USDA’s new $300 million Organic Transition Initiative provides a unique opportunity to test collaborative strategies for growing organic and direct current and future investments to areas of greatest need. The Initiative has three arms: a “Transition to Organic Partnership Program” (TOPP) that will deliver wraparound technical assistance in six regions of the country; improved access to conservation and risk management tools for organic and transitioning producers; and market development to ensure that as organic supply expands, so does demand.
Now is a critical moment to shape the partnerships and market development elements of USDA’s Organic Transition Initiative:
- Partnerships: The National Organic Program (NOP) needs input on partners to include in the Transition to Organic Partnership Program (TOPP), to ensure that the program serves Black, Indigenous, and people of color (BIPOC) producers and reaches regions with fewer existing resources to support organic.
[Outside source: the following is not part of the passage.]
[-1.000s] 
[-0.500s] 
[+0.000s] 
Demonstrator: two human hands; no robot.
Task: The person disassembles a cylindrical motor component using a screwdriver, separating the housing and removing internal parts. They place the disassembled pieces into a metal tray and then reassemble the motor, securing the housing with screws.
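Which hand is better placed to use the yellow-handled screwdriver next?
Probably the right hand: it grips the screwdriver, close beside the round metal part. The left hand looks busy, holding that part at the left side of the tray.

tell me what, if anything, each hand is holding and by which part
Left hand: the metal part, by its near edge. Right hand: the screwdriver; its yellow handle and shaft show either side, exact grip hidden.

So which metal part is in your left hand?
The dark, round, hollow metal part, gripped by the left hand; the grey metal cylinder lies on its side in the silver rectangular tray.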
Anyone can offer suggestions or get involved by filling out this form or contacting NOP Deputy Administrator Jennifer Tucker. The TOPP regional leads – the largest nonprofit organic certifier in each region (see map above) – will also play important roles in advancing strong representation and engagement.
- Market development: USDA will host a listening session on November 15, 3 to 4 ET, to gather ideas about how organic infrastructure investments could support increased access to processing, storage, distribution, and consumer markets. Written comments may also be submitted to NOP Quality Manager Rebecca Claypool. The Organic Transition Initiative’s investments in market development will help grow markets alongside supply and ensure organic remains a strong economic driver for farming communities.
In addition, USDA has current and upcoming funding opportunities for Regional Food Business Centers, meat and poultry processing infrastructure, land access, and climate-smart commodities, among others.
To maximize the power and positive impacts of these investments and make organic more widely accessible, USDA must take a holistic, multi-benefit approach to problem solving and connect the dots between growing organic and regional food system investments. USDA should keep the following questions in mind as it shapes the Organic Transition Initiative and other related programs:
- What types of processing and storage infrastructure will help farmers and ranchers achieve a sustainable income and make organic food affordable and accessible to more consumers?
- What investments in publicly available seeds and breeds will create new organic market opportunities and help organic producers succeed in a changing climate?
- How can these programs help grain producers who need local markets for the alfalfa in their crop rotations connect with farmers and ranchers who need access to grazing land?
- How can USDA deliver organic milk and other organic foods to school children and help the struggling organic dairy sector at the same time?
- What does the organic sector have to offer the plant-based foods movement? Crop rotation burgers anyone?
It’s time to unlock the potential of organic agriculture for climate, health, and economies – and ensure that USDA’s investments in market opportunities and regional support drive us in the right direction.